Session 1: Constitutive Planetarity – The first session will introduce the key concepts of constitutive planetarity and anti-planetary action while distinguishing between different kinds of knowledge about mechanics that can be used to interrogate planetarity. The session will also discuss the stakes of the seminar and situate our approach in relation to contemporary writing about planets, Promethean philosophy and more-than-human relations.
Literature: Ernst Mach, The Science of Mechanics (selection); Nigel Clark and Bronislaw Szerszynski, What Can a Planet Do?
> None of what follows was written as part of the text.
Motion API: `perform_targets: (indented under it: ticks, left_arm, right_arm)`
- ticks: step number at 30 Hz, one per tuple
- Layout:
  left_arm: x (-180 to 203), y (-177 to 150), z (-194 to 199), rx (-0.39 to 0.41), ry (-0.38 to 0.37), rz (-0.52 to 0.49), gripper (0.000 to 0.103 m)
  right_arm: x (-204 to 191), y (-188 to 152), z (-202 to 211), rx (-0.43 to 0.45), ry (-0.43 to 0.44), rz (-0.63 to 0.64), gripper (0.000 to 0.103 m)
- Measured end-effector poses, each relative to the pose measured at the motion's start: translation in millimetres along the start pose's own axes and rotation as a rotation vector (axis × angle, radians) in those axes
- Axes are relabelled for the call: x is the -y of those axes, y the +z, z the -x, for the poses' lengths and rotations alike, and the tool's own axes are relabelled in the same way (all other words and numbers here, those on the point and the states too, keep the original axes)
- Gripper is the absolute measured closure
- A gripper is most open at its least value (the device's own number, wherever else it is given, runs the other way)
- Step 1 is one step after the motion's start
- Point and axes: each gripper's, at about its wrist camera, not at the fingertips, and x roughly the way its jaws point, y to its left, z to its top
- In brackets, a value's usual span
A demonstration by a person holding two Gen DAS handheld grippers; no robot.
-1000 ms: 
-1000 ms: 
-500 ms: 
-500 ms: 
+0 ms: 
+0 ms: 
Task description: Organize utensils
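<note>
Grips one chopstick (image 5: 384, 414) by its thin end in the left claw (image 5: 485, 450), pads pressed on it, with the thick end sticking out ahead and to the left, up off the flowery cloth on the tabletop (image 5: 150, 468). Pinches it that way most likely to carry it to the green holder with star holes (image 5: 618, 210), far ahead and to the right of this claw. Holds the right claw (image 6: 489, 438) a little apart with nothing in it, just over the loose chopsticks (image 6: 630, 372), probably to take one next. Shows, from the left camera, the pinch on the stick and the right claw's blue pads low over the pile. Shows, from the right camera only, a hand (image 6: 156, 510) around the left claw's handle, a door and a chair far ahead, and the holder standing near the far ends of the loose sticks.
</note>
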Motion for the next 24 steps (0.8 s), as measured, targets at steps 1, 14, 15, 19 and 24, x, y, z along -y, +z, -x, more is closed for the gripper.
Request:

Session 2: Case Study, Vertebrate Terrestrialization and the Fish-Tetrapod Transition – The second session will focus on the morphological demands of transitioning between different media, paying particular attention to the transition of our own ancestors from a marine to terrestrial habitat. We will consider how the requisite adaptations may count as a prototypical form of embodied geological knowledge.
Literature: Jennifer A. Clack, The Fish–Tetrapod Transition: New Fossils and Interpretations; Egon Heiss et al., Aquatic-Terrestrial Transitions of Feeding Systems in Vertebrates: A Mechanical Perspective.
Session 3: Living Planetary Lives – The third session will shift the focus to ourselves and the philosophical consequences of explicitly recognizing our place in life’s anti-planetary history. We will do this by looking at different practices that allow us to measure anti-planetary actions.
Literature: D’Arcy Thompson, On Growth and Form (selection); Neil Shubin, Your Inner Fish (selection); Fédération Internationale de Gymnastique, Code of Points (selection).
Session 4: Lockpicking Transcendental Geology – In the fourth and final session, we will consider what escaping our planetary past might mean. If the Earth’s essence is embedded in the fabric of our bodies, breaking out might not be as simple as reaching escape velocity.
Literature: Benedict Singleton, Absolute Jailbreak; William C. Wimsatt, Developmental Constraints, Generative Entrenchment, and the Innate-Acquired Distinction.